What I learned, gradually, from watching things like this, from becoming more sensitive and aware, and by listening to what women said, was that this kind of thing is that I was completely clueless.

The fact is, I constantly benefit from a very strong social preference. I don’t notice that. Unless I’m really trying hard to pay attention, I’m not aware of all of the benefits that I get from that. I don’t notice all of the times when I’m getting a benefit. Worse, I don’t notice all of the times when my behavior is asserting that social preference as my right.

It’s very easy for a member of an empowered majority to just take things for granted. We see the way that we are treated as a default, and assume that everyone is treated the same way. We don’t perceive that we are being treated preferentially. We don’t notice that the things that offend us are absolutely off limits to everyone, but that things that we do to offend others are accepted as part of normal behavior. Most importantly, we don’t notice when our behavior is harmful to people who aren’t part of our empowered group. And when we do offend someone who isn’t part of the empowered majority, we take offense at the fact that they’re offended. Because they’re saying that we did something bad, and we know that we aren’t bad people!

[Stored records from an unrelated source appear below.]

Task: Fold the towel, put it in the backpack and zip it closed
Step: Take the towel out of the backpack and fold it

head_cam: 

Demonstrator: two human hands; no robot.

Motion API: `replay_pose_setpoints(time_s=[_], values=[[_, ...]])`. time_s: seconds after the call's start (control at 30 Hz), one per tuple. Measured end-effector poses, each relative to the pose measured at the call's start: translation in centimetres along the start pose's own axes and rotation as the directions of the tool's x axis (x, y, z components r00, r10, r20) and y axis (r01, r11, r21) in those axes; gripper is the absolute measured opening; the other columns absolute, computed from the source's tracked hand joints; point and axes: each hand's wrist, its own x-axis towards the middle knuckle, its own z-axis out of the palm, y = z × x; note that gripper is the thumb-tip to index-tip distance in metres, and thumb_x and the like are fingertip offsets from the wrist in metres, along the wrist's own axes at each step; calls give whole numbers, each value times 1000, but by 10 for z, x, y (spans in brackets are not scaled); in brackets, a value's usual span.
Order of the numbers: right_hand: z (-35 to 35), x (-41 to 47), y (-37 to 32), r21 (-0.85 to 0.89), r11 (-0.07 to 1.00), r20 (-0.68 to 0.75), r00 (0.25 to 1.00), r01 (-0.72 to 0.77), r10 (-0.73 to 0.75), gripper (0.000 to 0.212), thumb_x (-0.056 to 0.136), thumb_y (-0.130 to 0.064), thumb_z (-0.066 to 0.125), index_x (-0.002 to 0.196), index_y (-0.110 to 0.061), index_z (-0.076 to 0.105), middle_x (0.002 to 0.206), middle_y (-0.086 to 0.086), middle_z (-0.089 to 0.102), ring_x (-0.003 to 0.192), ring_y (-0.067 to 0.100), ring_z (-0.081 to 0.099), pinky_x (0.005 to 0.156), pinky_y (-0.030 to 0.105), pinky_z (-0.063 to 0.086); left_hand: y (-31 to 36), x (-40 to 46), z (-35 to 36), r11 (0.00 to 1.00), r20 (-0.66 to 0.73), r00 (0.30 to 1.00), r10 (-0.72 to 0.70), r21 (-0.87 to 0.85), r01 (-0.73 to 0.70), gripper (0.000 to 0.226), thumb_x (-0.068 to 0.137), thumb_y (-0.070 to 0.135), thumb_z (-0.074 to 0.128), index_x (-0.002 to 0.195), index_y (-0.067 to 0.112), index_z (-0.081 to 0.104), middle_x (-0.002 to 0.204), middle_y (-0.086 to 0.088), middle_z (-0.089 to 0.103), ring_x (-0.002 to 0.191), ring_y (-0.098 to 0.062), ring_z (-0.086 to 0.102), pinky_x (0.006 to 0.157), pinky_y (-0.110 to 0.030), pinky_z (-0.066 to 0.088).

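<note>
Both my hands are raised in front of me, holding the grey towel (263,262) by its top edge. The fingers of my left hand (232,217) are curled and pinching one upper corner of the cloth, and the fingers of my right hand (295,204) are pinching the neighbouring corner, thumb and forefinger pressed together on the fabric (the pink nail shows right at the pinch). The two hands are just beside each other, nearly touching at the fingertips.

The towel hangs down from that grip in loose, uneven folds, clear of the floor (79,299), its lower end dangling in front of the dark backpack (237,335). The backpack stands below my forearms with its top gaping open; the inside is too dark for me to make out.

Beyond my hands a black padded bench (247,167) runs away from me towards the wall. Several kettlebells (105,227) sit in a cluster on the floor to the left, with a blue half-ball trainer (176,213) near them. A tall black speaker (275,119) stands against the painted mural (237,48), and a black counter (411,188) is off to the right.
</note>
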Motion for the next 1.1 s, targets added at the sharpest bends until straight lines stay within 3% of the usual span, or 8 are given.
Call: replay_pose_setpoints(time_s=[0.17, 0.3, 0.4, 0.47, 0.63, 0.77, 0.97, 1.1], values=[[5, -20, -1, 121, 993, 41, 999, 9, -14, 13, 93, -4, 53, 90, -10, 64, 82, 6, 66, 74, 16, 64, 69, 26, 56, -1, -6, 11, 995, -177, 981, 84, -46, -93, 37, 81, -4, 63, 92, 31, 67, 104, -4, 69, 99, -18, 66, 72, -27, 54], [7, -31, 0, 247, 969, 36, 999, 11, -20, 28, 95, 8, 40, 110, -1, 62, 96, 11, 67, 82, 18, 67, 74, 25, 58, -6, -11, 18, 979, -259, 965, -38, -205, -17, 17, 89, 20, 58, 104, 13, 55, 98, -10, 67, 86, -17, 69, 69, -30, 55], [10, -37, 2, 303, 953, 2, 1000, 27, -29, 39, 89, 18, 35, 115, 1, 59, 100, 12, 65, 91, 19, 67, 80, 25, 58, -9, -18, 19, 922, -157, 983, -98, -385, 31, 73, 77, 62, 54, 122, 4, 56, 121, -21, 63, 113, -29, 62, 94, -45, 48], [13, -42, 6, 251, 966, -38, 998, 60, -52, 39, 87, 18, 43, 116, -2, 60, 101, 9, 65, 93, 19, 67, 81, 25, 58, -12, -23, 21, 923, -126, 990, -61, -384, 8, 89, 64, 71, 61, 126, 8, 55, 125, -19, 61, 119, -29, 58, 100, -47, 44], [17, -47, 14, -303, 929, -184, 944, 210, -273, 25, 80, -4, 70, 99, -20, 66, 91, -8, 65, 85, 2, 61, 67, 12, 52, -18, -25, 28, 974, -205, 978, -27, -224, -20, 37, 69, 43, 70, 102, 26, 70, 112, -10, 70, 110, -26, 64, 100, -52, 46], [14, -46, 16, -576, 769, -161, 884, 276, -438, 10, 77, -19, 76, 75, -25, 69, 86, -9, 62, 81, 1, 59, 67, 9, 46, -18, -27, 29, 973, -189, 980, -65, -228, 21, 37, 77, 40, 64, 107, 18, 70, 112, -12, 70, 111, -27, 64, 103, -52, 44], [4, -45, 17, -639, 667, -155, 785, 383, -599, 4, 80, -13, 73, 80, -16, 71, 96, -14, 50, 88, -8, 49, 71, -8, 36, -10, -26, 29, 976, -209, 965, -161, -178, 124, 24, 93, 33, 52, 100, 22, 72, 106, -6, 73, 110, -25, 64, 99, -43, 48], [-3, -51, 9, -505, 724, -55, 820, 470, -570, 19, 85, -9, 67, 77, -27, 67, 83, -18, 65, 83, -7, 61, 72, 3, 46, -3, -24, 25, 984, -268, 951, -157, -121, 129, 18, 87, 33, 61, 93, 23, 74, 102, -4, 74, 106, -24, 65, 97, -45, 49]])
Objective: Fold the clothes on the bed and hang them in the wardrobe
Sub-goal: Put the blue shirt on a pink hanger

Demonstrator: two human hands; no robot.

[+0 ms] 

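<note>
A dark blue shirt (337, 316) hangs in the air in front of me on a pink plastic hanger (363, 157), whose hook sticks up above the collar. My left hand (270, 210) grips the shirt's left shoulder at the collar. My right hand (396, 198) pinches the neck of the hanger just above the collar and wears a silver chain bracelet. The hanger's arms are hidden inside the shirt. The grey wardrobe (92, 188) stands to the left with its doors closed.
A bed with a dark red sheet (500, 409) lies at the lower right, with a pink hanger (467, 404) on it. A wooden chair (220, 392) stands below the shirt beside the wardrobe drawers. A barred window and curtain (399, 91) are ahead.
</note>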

The way that this comes back to the whole Adria Richards fiasco is very simple. Many people have looked at what happened at PyCon, and said something like “She shouldn’t have tweeted their picture”, or “She shouldn’t have been offended, they didn’t do anything wrong”, or “She should have just politely spoken to them”.

I don’t know whether what she did was right or not. I wasn’t there. I didn’t hear the joke that the guys in question allegedly told. What I do know is that for a member of the minority out-group, there is frequently no action that will be accepted as “right” if it includes the assertion that the majority did something offensive.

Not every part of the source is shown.